Monday, Mar 16, 2015
Baggett is also one of 16 finalists in the running for the 2015 Ben Jobe Award
by Rider Sports Information
Rider University basketball coach Kevin Baggett was named the Metro Atlantic Athletic Conference Coach of the Year March 6 at the MAAC Championship Postseason Awards Show.
Baggett is also one of 16 finalists in the running for the 2015 Ben Jobe Award. The Ben Jobe Award is presented annually to the top minority coach in Division I men's basketball. This is the second time in three years Baggett has been a finalist for the award.
Also at the Postseason Awards Show on March 6, junior Zedric Sadler (Detroit, Mich./Cody) was presented with the MAAC 6th Man Award.
A pair of Rider graduate students, Anthony D'Orazio(Camden, N.J./Camden Catholic) and Emerson Bursis (Scotrun, Pa./Pocono Mountain East), were named to the MAAC All-Academic team.

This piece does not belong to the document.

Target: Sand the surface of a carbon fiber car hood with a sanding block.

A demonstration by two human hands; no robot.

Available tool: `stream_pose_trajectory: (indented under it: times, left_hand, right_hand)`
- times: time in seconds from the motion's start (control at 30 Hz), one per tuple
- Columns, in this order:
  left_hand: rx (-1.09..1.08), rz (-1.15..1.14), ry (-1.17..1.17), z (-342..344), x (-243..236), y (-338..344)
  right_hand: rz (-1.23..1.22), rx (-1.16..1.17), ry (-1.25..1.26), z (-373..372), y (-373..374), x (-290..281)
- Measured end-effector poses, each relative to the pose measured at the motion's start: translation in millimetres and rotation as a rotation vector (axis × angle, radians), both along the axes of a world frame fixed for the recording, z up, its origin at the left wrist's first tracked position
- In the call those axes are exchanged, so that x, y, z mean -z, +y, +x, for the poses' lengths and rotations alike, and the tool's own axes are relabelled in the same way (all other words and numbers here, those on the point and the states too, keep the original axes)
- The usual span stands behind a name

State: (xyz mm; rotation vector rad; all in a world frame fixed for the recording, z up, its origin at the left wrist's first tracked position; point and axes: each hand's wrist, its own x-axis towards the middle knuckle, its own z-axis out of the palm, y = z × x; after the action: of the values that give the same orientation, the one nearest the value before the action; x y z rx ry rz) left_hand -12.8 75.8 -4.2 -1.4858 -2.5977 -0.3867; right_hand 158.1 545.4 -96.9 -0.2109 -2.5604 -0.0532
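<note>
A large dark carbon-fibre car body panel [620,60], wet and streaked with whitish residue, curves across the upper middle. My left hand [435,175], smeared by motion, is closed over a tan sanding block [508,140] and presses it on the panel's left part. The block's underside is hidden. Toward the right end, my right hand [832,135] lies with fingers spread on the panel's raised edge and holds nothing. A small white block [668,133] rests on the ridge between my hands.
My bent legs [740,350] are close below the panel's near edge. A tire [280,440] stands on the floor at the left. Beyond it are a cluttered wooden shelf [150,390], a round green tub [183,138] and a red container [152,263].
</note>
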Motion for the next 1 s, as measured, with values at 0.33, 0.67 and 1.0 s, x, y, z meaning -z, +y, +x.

Baggett led the Broncs to a second place finish in the MAAC regular season after the team was picked to finish seventh in the 11-team league. This season Rider won 15 conference games, the most ever for the Broncs in their 18 seasons in the MAAC.
Rider also tied the program record with 21 regular season victories.
“It’s an honor to receive this honor, an honor voted upon by my peers,” said Kevin Baggett. “It’s a great honor that I don’t take lightly. I want to recognize all the people that helped me this year, from my staff, our players, the managers, the administration, all those people play a big factor in this. There are so many people behind the scenes that contributed to the success of the team this year.”
The last time a Rider coach earned MAAC Coach of the Year honors was Tommy Dempsey in 2008. Don Harnum was the MAAC Coach of the Year in 2002. “It’s an honor to have my athletic director, Don Harnum promote me to head coach,” Baggett said. “Tommy (Dempsey) was one of my mentors and I can’t thank him enough for preparing me to be head coach at Rider. To follow in both Don’s and Tommy’s footsteps, I can’t thank them enough. They are a big part of my life.”
This is Baggett’s third season as the Rider head coach. In his first season he led Rider to 19 wins and was a finalist for two National Coach of the Year awards, the Ben Jobe Award (top minority coach) and the Joe B. Hall Award (top first-year head coach).
“After a disappointing end to last season I had to go back and reevaluate things,” Baggett said. “I talked to my staff about what I could do better as a head coach. There were things I needed to change.”
Sadler played all 31 games for the 21-10 Broncs, starting seven, and was fourth on the team in scoring (7.8), second in three-point field goal percentage (.357), second in steals (1.4), third in assists (1.9) and third in minutes played (24.5). Sadler is often given the task of guarding the opponents’ top scorer.
“It was hard at first to switch from being a starter to coming off the bench because coming into the season I wanted to be a starter,” Sadler said. “But I adjusted because as a team that is what we needed me to do.”
D’Orazio, an accounting major with a 3.94 grade points average, has played in all 31 games this season, starting the last 24, and ranks second on the team in assists (2.2), third in steals (1.2), fourth in minutes played (23.8), seventh in scoring (5.1), third in three-point field goal percentage (..339), fourth in three-pointers made (20) and fourth in rebounds (3.0).
Bursis, who majored in both economics and finance and will be attending law school next year, owns a 3.94 grade point average and served as team captain the last two seasons after making the squad as a walk-on.